Price information influences the subjective experience of wine: A framed field experiment.  Christoph Patrick Werner, et al.  Food Quality and Preference; 2021;92:104223

Highlights

  • First study manipulating wine prices using a framed field experiment.
  • Blind intensity ratings differ for 3 wines of different price and expert rating.
  • Blind pleasantness ratings do not differ for the same three wines.
  • Pleasantness of the budget wine increased when presented with a fake higher price.

The study: The authors got 140 people to taste wines of three different price ranges with open, deceptive, or no price information, and rate them for taste.

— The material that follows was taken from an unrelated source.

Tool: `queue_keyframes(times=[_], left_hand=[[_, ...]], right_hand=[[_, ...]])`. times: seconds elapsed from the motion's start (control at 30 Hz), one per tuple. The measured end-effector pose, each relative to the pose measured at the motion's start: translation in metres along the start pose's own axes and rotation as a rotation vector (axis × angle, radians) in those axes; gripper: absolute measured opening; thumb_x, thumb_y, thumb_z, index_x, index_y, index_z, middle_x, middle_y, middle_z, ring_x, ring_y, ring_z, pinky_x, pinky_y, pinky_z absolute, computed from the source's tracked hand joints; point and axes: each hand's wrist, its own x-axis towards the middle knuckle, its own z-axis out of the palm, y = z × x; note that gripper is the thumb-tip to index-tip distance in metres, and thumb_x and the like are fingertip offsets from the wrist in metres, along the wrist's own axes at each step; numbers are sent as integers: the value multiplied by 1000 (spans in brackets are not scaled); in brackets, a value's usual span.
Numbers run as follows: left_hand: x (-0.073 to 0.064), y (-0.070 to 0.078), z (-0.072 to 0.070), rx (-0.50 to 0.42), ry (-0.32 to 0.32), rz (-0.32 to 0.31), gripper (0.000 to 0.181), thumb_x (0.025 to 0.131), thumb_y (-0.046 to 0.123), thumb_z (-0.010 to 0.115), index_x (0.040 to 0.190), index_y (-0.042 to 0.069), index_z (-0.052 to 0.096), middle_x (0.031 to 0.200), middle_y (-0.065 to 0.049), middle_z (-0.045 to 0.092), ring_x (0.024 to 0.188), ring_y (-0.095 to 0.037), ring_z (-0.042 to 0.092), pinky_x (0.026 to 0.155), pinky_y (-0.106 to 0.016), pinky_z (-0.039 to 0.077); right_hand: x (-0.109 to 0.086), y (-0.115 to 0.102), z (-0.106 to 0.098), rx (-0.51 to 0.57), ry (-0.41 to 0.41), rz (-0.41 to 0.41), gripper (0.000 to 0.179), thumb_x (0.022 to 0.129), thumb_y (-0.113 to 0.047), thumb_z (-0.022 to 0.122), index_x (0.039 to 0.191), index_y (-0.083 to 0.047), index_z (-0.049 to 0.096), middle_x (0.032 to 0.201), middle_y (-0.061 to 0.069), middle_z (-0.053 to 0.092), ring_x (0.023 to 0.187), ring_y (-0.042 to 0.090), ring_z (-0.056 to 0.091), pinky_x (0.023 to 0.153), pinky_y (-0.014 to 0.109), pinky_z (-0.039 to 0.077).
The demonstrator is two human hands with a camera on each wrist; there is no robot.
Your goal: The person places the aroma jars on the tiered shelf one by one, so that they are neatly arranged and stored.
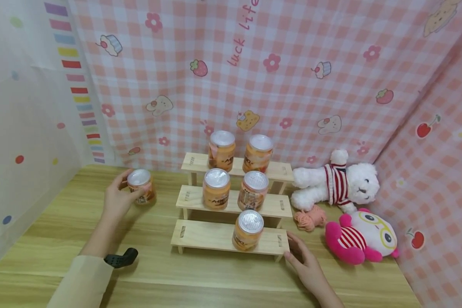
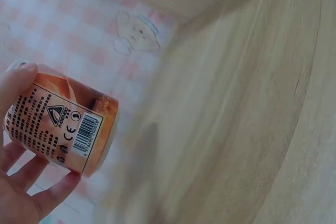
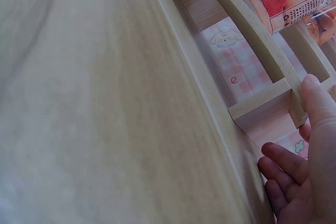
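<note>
At the left of the table, my left hand (image 1: 118, 197) holds a can (image 1: 141, 187) with a clear ring-pull lid and an orange label, thumb on one side and fingers on the other. The left wrist view shows the barcode on this can (image 2: 68, 121) and a gap between its base and the tabletop. A three-step wooden display stand (image 1: 211, 233) stands mid-table. My right hand (image 1: 306, 267) pinches the right end of its lowest step, with the other fingers loosely bent below in the right wrist view. One similar can (image 1: 248, 231) stands on that step, right of its middle.
Two cans stand on the middle step, including one at its left (image 1: 216, 190), and two on the top step, including one at its right (image 1: 258, 154). Right of the stand lie a white plush bear (image 1: 336, 182), pink yarn (image 1: 310, 218) and a pink plush toy (image 1: 362, 237).
</note>
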Motion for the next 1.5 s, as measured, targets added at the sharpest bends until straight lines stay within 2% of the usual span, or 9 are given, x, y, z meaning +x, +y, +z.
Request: queue_keyframes(times=[0.2,0.4,0.57,0.7,0.8,1.03,1.3,1.5], left_hand=[[-14,19,-5,2,10,60,76,79,27,80,143,8,44,126,-17,53,111,-24,49,67,-12,46],[-31,39,-10,-38,2,151,72,76,18,83,139,6,49,125,-14,55,102,-10,52,70,-14,50],[-48,57,-11,-45,-37,209,71,74,16,84,136,5,51,122,-12,57,101,-10,53,71,-16,52],[-61,70,-11,-49,-88,208,70,74,16,84,136,6,52,118,-12,58,101,-12,54,72,-17,53],[-70,78,-9,-84,-123,205,70,73,12,85,135,5,53,115,-13,58,100,-11,55,73,-20,54],[-87,91,0,-133,-205,205,71,71,12,86,135,7,53,119,-10,59,103,-12,56,76,-24,55],[-101,99,20,-190,-274,183,74,67,12,88,133,8,55,123,-10,59,107,-15,55,81,-28,54],[-108,99,38,-213,-322,158,77,65,14,90,133,6,55,122,-9,60,108,-20,55,83,-30,53]], right_hand=[[0,0,0,4,-4,6,48,92,-2,61,139,-4,47,124,19,59,111,16,56,92,22,44],[0,1,0,-6,-2,5,49,92,-2,61,139,-4,47,124,19,59,111,17,57,92,24,45],[-1,2,0,-13,5,5,49,92,-2,61,139,-4,48,123,18,60,110,17,57,92,24,45],[-2,3,0,-9,5,5,49,92,-2,61,139,-4,47,124,19,59,111,16,56,92,21,44],[-3,4,0,-4,4,1,49,92,-1,61,139,-4,47,124,19,59,111,15,56,92,20,43],[-3,3,0,-10,9,-14,48,92,0,61,138,-3,48,123,19,60,108,13,57,90,23,46],[-1,1,0,-10,5,2,48,92,-2,61,138,-4,48,123,18,60,109,15,57,91,23,45],[0,1,0,4,-4,13,48,93,-3,61,138,-4,48,124,18,60,110,14,56,91,20,45]])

The main result: When price information was accurate, participants’ ratings were parallel to cost.  When price information was missing or deceptive, pleasantness ratings did not differ.

Wine A is inexpensive; Wine B is more expensive and rated as medium quality; wine C is expensive and rated outstanding

Authors conclusions: .”Thus, pricing information differentially influences the consumer’s subjective experience of wine, with no effects on intensity of taste ratings and no effects on pleasantness ratings with correct or no price information, but increased pleasantness of low-price wine when provided with a deceptive higher price. Thus, in wine may lay the truth, but its subjective experience may also lie in the price.”